From mboxrd@z Thu Jan  1 00:00:00 1970
Return-Path: <owner-linux-mm@kvack.org>
Received: from mail172.messagelabs.com (mail172.messagelabs.com [216.82.254.3])
	by kanga.kvack.org (Postfix) with SMTP id 376566B0044
	for <linux-mm@kvack.org>; Sat, 19 Dec 2009 11:42:44 -0500 (EST)
Date: Sat, 19 Dec 2009 17:41:43 +0100
From: Andrea Arcangeli <aarcange@redhat.com>
Subject: Re: [PATCH 25 of 28] transparent hugepage core
Message-ID: <20091219164143.GC29790@random.random>
References: <patchbomb.1261076403@v2.random>
 <4d96699c8fb89a4a22eb.1261076428@v2.random>
 <20091218200345.GH21194@csn.ul.ie>
MIME-Version: 1.0
Content-Type: text/plain; charset=us-ascii
Content-Disposition: inline
In-Reply-To: <20091218200345.GH21194@csn.ul.ie>
Sender: owner-linux-mm@kvack.org
To: Mel Gorman <mel@csn.ul.ie>
Cc: linux-mm@kvack.org, Marcelo Tosatti <mtosatti@redhat.com>, Adam Litke <agl@us.ibm.com>, Avi Kivity <avi@redhat.com>, Izik Eidus <ieidus@redhat.com>, Hugh Dickins <hugh.dickins@tiscali.co.uk>, Nick Piggin <npiggin@suse.de>, Rik van Riel <riel@redhat.com>, Andi Kleen <andi@firstfloor.org>, Dave Hansen <dave@linux.vnet.ibm.com>, Benjamin Herrenschmidt <benh@kernel.crashing.org>, Ingo Molnar <mingo@elte.hu>, Mike Travis <travis@sgi.com>, KAMEZAWA Hiroyuki <kamezawa.hiroyu@jp.fujitsu.com>, Christoph Lameter <cl@linux-foundation.org>, Chris Wright <chrisw@sous-sol.org>, Andrew Morton <akpm@linux-foundation.org>
List-ID: <linux-mm.kvack.org>

> On Thu, Dec 17, 2009 at 07:00:28PM -0000, Andrea Arcangeli wrote:
> > diff --git a/include/linux/huge_mm.h b/include/linux/huge_mm.h
> > new file mode 100644
> > --- /dev/null
> > +++ b/include/linux/huge_mm.h
> > @@ -0,0 +1,110 @@
> > +#ifndef _LINUX_HUGE_MM_H
> > +#define _LINUX_HUGE_MM_H
> > +
> > +extern int do_huge_anonymous_page(struct mm_struct *mm,
> > +				  struct vm_area_struct *vma,
> > +				  unsigned long address, pmd_t *pmd,
> > +				  unsigned int flags);
> > +extern int copy_huge_pmd(struct mm_struct *dst_mm, struct mm_struct *src_mm,
> > +			 pmd_t *dst_pmd, pmd_t *src_pmd, unsigned long addr,
> > +			 struct vm_area_struct *vma);
> > +extern int do_huge_wp_page(struct mm_struct *mm, struct vm_area_struct *vma,
> > +			   unsigned long address, pmd_t *pmd,
> > +			   pmd_t orig_pmd);
> > +extern pgtable_t get_pmd_huge_pte(struct mm_struct *mm);
> 
On Fri, Dec 18, 2009 at 08:03:46PM +0000, Mel Gorman wrote:
> The naming of "huge" might bite in the ass later if/when transparent
> support is applied to multiple page sizes. Granted, it's not happening
> any time soon.

Granted ;). But why not huge? I think you just want to add "pmd" there
maybe, like do_huge_pmd_anonymous_page and do_huge_pmd_wp_page. The
other two already looks fine to me. Huge means it's part of the
hugepage support so I would keep it, otherwise you'd need to like a
name like get_pmd_pte (that is less intuitiv than get_pmd_huge_pte).

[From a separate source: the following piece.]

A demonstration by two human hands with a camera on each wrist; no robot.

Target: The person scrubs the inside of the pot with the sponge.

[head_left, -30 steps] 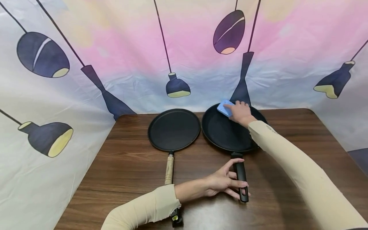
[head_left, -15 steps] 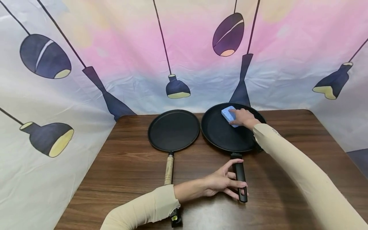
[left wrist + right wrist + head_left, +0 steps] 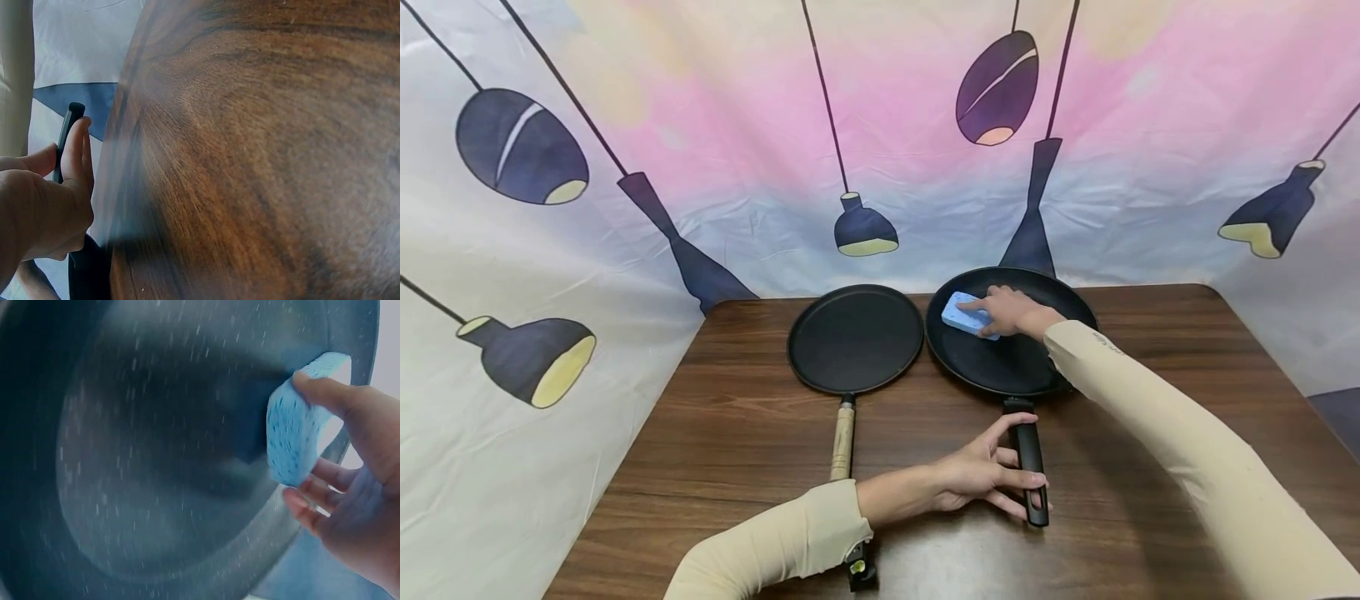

> > +extern struct page *follow_trans_huge_pmd(struct mm_struct *mm,
> > +					  unsigned long addr,
> > +					  pmd_t *pmd,
> > +					  unsigned int flags);
> > +extern int zap_pmd_trans_huge(struct mmu_gather *tlb,
> > +			      struct vm_area_struct *vma,
> > +			      pmd_t *pmd);
> > +
> > +enum transparent_hugepage_flag {
> > +	TRANSPARENT_HUGEPAGE_FLAG,
> > +	TRANSPARENT_HUGEPAGE_REQ_MADV_FLAG,
> > +	TRANSPARENT_HUGEPAGE_DEFRAG_FLAG,
> 
> Defrag is misleading. Glancing through the rest of the patch, "try harder"
> would be a more appropriate term because it uses __GFP_REPEAT.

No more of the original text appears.